Avoir un dragon à Carcassonne, voilà qui a du chien. D'autant que la figurine (voir ci-dessus) est tout à fait réussie. Le problème, c'est que cette extension apporte des changements de règles qui rende le jeu beaucoup moins agréable : le dragon, qui va se déplacer relativement souvent, dévore (renvoie dans la main de son propriétaire) chaque partisan qu'il croise ; la demoiselle, toujours trouvée dans une ville, en retire un partisan de la même façon que le dragon. Ces nouvelles règles n'apportent pas grand-chose : de surcroît, elle apporte un élément de chaos très important à un jeu dont une grande qualité était de ne pas être soumis au hasard. Amusant, donc, mais fortement dispensable.

Extension numéro 8 : Bazars, Ponts et Forteresses

De nouveaux accessoires pour une extension aux allures de marché aux puces.
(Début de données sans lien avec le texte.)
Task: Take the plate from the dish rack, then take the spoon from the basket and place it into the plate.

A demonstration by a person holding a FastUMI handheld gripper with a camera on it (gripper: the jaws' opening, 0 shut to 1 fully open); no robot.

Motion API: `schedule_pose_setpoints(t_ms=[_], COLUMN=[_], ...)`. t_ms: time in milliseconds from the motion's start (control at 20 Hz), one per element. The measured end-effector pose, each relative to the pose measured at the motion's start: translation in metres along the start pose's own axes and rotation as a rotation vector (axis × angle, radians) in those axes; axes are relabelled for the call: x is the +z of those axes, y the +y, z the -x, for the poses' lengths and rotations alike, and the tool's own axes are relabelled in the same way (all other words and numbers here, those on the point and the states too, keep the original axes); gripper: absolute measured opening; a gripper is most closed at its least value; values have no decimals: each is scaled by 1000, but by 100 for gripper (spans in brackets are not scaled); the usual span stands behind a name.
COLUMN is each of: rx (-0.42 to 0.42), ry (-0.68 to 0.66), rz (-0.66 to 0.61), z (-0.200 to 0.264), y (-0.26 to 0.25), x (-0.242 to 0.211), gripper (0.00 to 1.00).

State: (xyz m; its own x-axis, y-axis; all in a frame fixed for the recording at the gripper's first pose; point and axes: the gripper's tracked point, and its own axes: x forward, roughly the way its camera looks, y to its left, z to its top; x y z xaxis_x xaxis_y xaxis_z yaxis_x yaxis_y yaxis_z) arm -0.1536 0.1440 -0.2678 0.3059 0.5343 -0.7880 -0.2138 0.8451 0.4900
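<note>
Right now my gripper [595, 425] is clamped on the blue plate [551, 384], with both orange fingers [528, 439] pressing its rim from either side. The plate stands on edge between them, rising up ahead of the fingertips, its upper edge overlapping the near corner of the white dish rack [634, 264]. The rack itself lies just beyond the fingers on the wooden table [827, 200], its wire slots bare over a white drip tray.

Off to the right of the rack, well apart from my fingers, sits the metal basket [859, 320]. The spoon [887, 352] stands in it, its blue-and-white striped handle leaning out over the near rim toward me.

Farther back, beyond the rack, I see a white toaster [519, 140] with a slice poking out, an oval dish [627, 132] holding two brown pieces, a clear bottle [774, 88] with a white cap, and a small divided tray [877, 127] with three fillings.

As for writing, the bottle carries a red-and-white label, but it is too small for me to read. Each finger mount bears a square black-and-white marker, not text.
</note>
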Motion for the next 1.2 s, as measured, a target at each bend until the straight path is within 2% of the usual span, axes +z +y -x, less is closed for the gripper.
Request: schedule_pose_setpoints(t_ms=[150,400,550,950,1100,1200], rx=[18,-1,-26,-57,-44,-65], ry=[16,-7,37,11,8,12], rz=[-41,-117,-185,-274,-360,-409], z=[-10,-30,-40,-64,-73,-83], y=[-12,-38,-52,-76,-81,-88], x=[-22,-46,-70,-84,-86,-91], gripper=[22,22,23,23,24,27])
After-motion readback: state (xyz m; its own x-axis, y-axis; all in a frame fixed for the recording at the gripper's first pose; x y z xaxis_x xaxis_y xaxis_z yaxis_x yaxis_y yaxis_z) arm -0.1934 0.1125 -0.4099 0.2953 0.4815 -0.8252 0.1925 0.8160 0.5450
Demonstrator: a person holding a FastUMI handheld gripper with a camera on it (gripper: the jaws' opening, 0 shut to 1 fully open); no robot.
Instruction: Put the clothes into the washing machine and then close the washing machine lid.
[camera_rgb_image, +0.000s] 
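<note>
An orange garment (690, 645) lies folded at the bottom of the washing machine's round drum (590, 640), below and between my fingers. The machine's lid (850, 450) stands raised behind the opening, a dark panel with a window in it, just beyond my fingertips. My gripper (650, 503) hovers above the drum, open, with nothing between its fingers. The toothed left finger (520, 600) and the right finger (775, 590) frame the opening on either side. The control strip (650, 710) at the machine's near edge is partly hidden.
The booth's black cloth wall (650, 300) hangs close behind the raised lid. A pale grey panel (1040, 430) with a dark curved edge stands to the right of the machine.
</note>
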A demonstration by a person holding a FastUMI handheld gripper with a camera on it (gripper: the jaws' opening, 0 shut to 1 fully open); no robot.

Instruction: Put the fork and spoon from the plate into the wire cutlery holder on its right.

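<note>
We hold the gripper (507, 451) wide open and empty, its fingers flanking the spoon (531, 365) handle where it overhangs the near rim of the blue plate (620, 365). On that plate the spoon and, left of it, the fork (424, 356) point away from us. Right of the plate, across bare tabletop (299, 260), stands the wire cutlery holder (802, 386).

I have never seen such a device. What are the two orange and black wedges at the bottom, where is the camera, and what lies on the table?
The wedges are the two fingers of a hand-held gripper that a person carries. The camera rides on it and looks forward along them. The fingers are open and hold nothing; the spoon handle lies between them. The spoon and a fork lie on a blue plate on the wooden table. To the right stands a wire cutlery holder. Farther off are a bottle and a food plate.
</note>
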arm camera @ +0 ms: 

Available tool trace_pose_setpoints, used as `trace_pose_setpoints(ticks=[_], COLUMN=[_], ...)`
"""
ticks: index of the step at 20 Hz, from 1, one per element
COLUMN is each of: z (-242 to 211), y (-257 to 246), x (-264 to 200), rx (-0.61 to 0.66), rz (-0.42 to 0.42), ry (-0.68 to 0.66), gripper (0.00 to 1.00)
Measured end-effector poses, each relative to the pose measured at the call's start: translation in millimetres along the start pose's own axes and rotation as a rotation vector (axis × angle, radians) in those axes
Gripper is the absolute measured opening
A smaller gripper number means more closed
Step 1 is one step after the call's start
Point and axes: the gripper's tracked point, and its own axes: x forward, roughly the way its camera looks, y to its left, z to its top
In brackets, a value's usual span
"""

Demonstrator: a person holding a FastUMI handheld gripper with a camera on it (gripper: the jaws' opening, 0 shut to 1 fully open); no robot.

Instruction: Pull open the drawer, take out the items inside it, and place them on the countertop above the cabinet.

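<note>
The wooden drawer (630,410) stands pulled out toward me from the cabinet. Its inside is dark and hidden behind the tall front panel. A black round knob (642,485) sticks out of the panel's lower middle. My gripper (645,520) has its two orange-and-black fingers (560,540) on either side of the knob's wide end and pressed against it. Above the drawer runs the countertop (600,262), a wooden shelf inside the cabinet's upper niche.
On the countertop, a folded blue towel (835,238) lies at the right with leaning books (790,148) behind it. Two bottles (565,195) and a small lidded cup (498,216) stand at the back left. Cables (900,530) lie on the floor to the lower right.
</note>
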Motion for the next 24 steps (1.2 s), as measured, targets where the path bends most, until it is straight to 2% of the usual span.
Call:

Voici également une extension dont on peut se passer. Trois nouveaux accessoires sont introduits :
- les ponts : permettent de relier une route à une autre, au dessus d'une tuile sans route. L'effet serait anecdotique s'il ne rendait pas beaucoup plus difficile la tâche déjà ardue consistant à contrôler ses champs.
- les forteresses : au lieu de marquer 4 points avec une ville à deux tuiles, vous pouvez placer dessus une forteresse. Cette forteresse, lorsqu'une des tuiles la bordant immédiatement sera partie d'une construction marquant des points, en fera marquer autant à son contrôleur. Il est possible, avec une forteresse, de réduire à néant les efforts d'un adversaire pour une construction importante, voire de multiplier par deux ses propres gains : bien trop puissant, cet effet est à banir.
- les bazars : permettent de mettre aux enchères des pièces sorties du sac. Ni trop puissant, ni utile.

Mini-extension numéro 1 : les aéronefs

Des tuiles exclusivement "champ" pour cette mini-extension.

Tout au plus amusante, cette mini-extension permet l'envol de partisan depuis un champ, vers une construction en cours potentiellement contrôlée par un adversaire. Pour s'amuser.

Mini-extension numéro 1 : les Brigands


Chaque joueur se voit doté d'un brigand, qui lui sert à « voler » quelques points à un adversaire la prochaine fois qu'il gagne des points. La mécanique associée étant équilibrée – tous les joueurs placent un brigand en même temps – cette mini-extension est également amusante, sans être indispensable.

Liste des extensions non traitées :
- La Rivière
- La Rivière II
- Le Comte de Carcassonne
- Les Cathares
- La Tour
- Maires et Cloîtres
- Comtes, roi et consorts (contient le Comte, la Rivière II et deux autres mini-extensions)
- La Catapulte
- Mini-extensions 2, 3, 4 et 5 : messagers, ferrys, mines d'or, magiciens et sorcières.

Il convient également de noter que le jeu est disponible dans une big box, contenant la boîte de base et les cinq premières extensions.